This question is a serious matter for the pious Jews, and I would suggest that our Jewish brethren should search up their own data. They have one which was compiled by their own Rabbins at a time when their ancestors met for worship on the Sunday-Sabbath. Just see if this era A. M. begins on Sunday or Monday as the first day.

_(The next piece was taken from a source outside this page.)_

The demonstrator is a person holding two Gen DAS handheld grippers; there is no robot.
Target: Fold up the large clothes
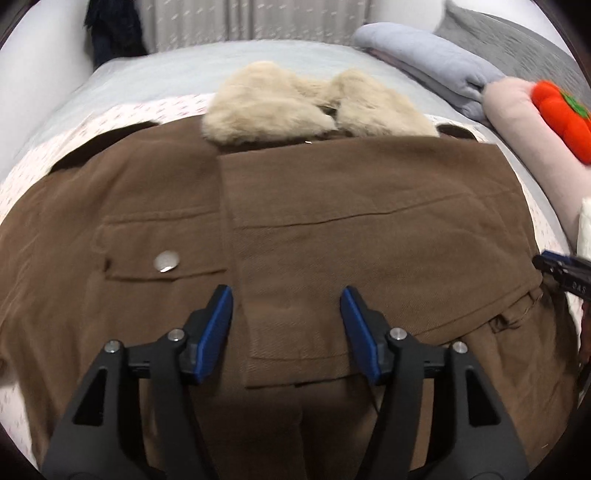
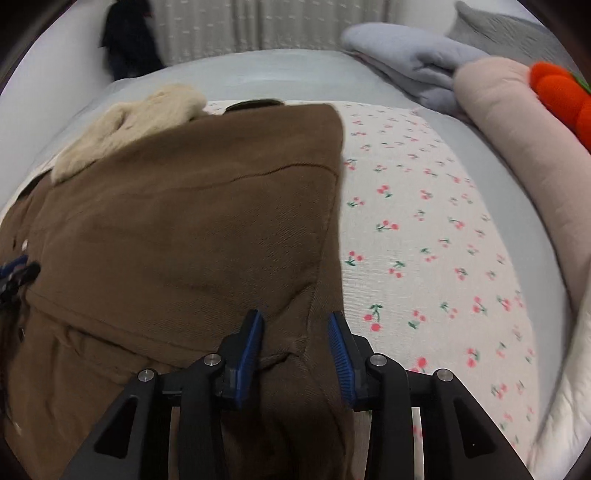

The belief of Christendom is, that Monday was the day when God said: "Let there be light, and there was light" (see Leo Ep. p. 1030 and Justin's Apology, p. 662), and the Christians got this belief from the Asiatic fasting Jews. Acts xx 7 was an Assyrio-Catholic assembly or an Asiatic synagogue, and the lighting of "many lights" was to memorialize the first day of Creation with the breaking of bread, and Easter eve was the night of nights, which was believed to be the first night in the cycle. However, while the Jews computed like the Christians, with the eve, they began with the lunar month Tishri or September, the tradition they follow states that the world was created on the first day of this month, i. e., Newmoon-day, a word that has cradled Monday into existence to denote the first day of the week, but the Jews celebrated the feast of Creation at the end of the Creation week, i. e., on the seventh day, i. e., on Sunday, and their Sabbath lamp, which contains seven cotton wicks, denotes the seven days of Creation. The feast of the first Creation day of the Assyrio-Catholic Church still survives in the Roman Catholic Church, and the custom of lighting "many lights" is a part of the mass, and was moved back when the vigils were discontinued, and this accounts for the "altar lights" now in the churches during the day time.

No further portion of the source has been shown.